■ ABOUT THIS EXERCISE: Among the entries, how many lines hold the word "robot"? Respond with that number only.

■ Records from a dataset:
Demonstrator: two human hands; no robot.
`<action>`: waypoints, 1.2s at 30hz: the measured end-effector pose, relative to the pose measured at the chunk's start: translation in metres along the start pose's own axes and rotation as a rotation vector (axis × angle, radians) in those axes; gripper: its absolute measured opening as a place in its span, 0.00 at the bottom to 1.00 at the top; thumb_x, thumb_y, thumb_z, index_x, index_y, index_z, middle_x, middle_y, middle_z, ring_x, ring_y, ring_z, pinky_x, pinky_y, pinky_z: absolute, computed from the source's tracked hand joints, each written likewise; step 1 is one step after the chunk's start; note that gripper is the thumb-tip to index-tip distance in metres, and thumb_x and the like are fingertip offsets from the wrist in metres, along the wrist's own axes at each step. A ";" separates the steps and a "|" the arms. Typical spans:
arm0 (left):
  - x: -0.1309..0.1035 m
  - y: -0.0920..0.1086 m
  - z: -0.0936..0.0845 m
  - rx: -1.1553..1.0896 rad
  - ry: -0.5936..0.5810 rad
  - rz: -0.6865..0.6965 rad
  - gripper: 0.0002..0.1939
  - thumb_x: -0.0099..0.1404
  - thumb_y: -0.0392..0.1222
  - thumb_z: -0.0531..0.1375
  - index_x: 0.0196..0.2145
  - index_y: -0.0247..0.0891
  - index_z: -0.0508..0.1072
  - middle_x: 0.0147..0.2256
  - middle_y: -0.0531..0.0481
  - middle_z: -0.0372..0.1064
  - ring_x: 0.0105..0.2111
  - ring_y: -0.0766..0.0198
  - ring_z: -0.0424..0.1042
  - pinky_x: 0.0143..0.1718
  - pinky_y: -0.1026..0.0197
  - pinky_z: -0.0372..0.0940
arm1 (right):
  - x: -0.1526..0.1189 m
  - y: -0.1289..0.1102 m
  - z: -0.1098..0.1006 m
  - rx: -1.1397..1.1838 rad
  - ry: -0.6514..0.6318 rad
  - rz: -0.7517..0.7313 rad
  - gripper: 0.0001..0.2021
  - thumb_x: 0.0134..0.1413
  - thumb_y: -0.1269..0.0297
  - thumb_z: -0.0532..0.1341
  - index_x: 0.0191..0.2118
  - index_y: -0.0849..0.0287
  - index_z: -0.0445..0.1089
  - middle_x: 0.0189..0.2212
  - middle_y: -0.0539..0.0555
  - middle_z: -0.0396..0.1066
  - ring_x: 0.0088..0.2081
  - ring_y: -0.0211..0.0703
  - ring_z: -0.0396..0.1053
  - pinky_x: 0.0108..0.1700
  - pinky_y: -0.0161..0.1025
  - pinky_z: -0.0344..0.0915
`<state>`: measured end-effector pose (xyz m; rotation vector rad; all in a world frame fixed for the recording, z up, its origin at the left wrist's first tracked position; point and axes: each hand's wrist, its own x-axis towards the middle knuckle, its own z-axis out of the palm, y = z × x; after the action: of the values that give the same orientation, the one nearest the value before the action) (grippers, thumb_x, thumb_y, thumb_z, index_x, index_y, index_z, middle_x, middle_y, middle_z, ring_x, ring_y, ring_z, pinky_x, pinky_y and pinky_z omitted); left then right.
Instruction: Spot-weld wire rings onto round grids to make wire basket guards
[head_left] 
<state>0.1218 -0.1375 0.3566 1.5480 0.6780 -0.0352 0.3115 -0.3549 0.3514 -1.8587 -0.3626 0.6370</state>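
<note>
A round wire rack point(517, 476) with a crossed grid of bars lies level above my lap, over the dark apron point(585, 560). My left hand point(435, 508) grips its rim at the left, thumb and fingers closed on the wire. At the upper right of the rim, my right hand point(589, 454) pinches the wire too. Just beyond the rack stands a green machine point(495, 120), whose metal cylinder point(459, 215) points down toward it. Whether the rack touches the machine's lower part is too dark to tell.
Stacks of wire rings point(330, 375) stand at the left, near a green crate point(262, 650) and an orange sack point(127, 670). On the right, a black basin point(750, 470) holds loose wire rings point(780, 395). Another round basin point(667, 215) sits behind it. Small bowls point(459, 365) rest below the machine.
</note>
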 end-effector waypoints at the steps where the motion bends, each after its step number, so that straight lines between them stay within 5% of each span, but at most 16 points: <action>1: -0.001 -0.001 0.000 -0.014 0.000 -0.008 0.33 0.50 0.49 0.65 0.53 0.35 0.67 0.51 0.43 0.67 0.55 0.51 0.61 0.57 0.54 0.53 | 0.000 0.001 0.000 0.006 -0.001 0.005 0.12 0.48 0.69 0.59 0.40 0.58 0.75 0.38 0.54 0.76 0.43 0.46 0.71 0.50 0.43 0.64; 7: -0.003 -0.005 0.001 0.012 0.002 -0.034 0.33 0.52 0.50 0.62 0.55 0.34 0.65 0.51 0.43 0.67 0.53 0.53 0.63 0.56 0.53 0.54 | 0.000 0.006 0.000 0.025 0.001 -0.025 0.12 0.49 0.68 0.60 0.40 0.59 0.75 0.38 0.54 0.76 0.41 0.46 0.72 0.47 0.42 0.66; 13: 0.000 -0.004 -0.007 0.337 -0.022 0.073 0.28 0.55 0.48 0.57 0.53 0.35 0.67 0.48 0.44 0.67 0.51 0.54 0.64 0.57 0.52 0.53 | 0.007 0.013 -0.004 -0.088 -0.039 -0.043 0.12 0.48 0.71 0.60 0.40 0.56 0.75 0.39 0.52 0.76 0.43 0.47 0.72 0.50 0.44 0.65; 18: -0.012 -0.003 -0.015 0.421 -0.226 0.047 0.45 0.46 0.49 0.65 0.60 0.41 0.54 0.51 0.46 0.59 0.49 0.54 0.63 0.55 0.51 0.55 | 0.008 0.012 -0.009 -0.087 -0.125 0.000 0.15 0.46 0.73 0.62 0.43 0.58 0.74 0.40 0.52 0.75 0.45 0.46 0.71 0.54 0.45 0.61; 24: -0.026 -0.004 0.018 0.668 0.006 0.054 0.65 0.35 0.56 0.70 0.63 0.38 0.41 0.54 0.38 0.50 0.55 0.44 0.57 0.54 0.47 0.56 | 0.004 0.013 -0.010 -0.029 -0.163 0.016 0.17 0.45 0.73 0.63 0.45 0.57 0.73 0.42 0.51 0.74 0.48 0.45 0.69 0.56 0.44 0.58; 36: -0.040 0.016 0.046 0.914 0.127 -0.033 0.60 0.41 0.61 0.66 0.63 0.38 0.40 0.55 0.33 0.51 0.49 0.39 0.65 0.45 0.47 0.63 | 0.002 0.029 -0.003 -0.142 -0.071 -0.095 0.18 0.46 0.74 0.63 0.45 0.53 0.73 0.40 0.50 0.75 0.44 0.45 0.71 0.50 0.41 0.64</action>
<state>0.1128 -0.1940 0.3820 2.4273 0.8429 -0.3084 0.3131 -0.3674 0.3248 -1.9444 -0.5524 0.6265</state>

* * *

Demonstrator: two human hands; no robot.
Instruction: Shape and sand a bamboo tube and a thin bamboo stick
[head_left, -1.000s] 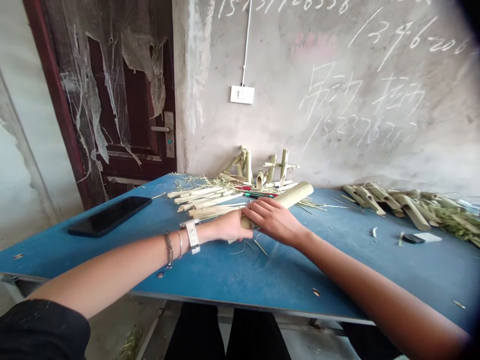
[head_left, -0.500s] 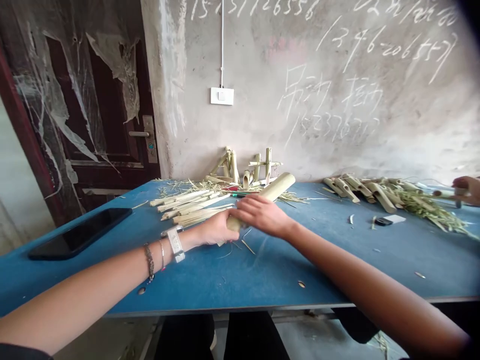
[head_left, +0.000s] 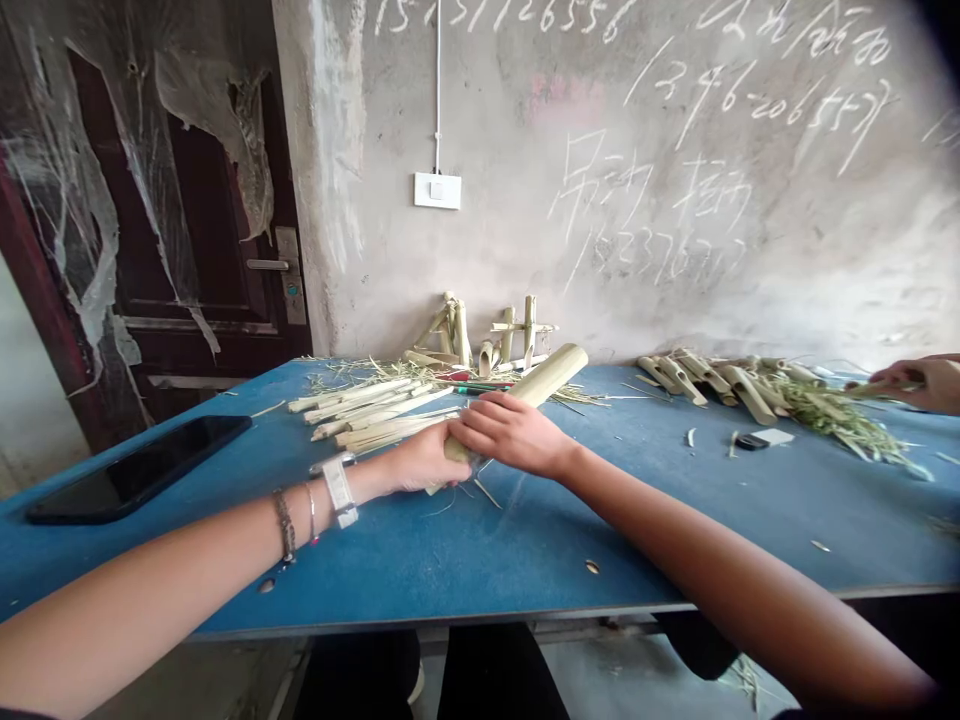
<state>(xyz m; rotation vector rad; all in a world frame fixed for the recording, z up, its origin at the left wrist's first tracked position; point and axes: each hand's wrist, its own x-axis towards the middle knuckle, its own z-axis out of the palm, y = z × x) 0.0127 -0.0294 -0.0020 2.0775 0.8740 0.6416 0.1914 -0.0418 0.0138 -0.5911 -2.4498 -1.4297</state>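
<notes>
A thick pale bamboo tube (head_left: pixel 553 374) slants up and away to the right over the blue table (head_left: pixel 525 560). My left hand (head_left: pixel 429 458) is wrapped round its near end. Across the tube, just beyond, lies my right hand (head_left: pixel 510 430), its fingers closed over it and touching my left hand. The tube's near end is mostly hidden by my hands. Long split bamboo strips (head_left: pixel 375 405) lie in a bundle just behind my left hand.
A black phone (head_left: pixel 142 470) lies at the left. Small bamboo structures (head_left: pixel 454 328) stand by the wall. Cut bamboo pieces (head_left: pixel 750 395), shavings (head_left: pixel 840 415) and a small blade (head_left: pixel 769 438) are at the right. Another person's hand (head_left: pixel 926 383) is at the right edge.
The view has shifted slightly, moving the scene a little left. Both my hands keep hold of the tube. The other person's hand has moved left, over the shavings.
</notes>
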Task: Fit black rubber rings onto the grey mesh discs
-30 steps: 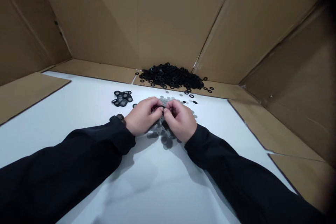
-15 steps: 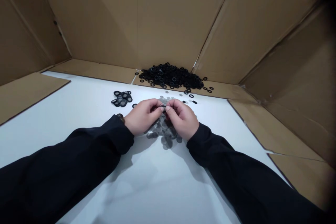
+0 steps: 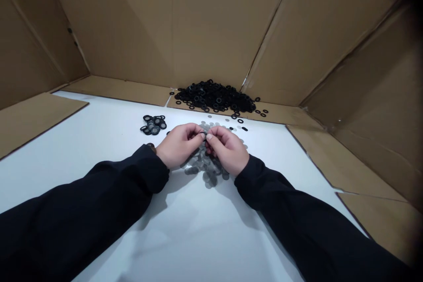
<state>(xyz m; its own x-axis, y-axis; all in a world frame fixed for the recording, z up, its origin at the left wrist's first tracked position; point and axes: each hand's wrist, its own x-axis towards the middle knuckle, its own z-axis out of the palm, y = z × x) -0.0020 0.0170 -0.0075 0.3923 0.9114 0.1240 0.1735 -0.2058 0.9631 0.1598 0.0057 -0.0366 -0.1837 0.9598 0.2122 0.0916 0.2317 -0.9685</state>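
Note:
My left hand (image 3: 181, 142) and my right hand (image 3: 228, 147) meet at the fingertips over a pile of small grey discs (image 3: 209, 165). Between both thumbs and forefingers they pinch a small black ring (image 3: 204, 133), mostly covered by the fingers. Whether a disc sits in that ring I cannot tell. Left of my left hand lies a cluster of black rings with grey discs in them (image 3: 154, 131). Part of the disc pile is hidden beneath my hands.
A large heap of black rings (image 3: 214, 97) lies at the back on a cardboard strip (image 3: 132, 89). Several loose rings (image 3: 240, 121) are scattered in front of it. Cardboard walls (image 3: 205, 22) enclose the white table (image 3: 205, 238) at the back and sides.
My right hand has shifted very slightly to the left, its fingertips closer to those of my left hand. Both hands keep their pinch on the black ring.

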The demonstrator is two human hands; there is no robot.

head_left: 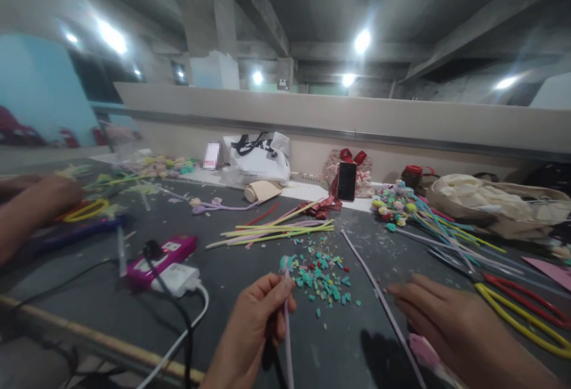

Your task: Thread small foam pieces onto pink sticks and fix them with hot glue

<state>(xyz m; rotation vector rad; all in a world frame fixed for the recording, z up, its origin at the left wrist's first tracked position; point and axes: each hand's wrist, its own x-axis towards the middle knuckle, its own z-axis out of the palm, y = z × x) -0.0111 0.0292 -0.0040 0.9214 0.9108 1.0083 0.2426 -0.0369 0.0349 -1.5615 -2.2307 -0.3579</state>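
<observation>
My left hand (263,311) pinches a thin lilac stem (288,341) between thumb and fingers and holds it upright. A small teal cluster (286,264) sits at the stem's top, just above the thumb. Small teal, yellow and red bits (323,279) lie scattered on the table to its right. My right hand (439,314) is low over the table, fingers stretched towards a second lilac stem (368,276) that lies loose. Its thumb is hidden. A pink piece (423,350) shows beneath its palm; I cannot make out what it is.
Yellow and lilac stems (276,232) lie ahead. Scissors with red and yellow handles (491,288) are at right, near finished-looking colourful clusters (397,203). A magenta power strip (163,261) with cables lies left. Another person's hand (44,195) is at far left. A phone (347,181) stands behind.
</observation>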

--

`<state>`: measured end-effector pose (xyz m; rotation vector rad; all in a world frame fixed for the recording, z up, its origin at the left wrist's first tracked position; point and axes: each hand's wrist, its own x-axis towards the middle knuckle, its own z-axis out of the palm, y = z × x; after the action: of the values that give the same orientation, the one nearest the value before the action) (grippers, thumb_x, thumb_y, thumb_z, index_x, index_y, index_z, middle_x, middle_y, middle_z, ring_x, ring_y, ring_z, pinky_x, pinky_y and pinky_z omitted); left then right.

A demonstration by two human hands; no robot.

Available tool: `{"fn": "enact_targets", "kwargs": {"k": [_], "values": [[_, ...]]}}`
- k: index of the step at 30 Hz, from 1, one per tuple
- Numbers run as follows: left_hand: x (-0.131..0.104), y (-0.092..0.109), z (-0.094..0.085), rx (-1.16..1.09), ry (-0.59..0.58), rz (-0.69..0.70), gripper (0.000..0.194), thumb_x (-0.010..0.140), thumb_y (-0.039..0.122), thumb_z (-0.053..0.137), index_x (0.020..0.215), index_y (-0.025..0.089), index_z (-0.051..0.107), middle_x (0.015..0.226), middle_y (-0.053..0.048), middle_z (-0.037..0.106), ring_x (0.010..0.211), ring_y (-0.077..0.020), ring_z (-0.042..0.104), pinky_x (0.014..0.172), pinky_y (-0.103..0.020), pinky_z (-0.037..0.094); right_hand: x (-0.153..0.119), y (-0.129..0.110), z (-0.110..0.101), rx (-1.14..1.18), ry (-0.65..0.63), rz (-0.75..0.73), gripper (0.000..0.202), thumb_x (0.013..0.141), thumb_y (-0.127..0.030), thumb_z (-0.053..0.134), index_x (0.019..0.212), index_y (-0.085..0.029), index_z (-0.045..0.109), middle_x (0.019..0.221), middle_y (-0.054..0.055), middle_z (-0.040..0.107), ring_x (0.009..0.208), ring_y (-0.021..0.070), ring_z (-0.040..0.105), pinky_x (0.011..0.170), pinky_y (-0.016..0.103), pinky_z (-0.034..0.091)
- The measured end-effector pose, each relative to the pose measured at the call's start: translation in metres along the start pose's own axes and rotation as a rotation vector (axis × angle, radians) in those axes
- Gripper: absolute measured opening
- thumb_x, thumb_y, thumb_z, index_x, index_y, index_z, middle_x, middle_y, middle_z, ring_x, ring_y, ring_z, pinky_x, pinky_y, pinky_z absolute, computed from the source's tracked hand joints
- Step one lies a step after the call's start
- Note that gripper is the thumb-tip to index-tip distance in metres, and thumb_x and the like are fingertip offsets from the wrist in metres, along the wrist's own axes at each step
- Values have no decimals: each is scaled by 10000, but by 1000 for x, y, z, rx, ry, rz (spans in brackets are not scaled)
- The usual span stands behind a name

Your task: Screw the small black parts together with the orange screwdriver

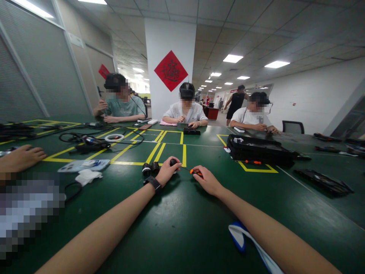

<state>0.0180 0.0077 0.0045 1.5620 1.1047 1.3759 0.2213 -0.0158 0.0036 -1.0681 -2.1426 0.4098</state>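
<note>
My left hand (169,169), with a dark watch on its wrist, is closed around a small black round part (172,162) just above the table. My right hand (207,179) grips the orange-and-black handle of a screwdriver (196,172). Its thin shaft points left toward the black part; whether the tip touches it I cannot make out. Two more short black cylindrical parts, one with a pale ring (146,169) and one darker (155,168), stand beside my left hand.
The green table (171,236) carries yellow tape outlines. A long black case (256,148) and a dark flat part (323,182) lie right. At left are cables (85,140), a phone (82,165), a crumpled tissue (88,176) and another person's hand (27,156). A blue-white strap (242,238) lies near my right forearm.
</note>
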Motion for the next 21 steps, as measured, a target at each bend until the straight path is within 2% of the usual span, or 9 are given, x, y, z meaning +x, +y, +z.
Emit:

■ FINISHED TASK: 4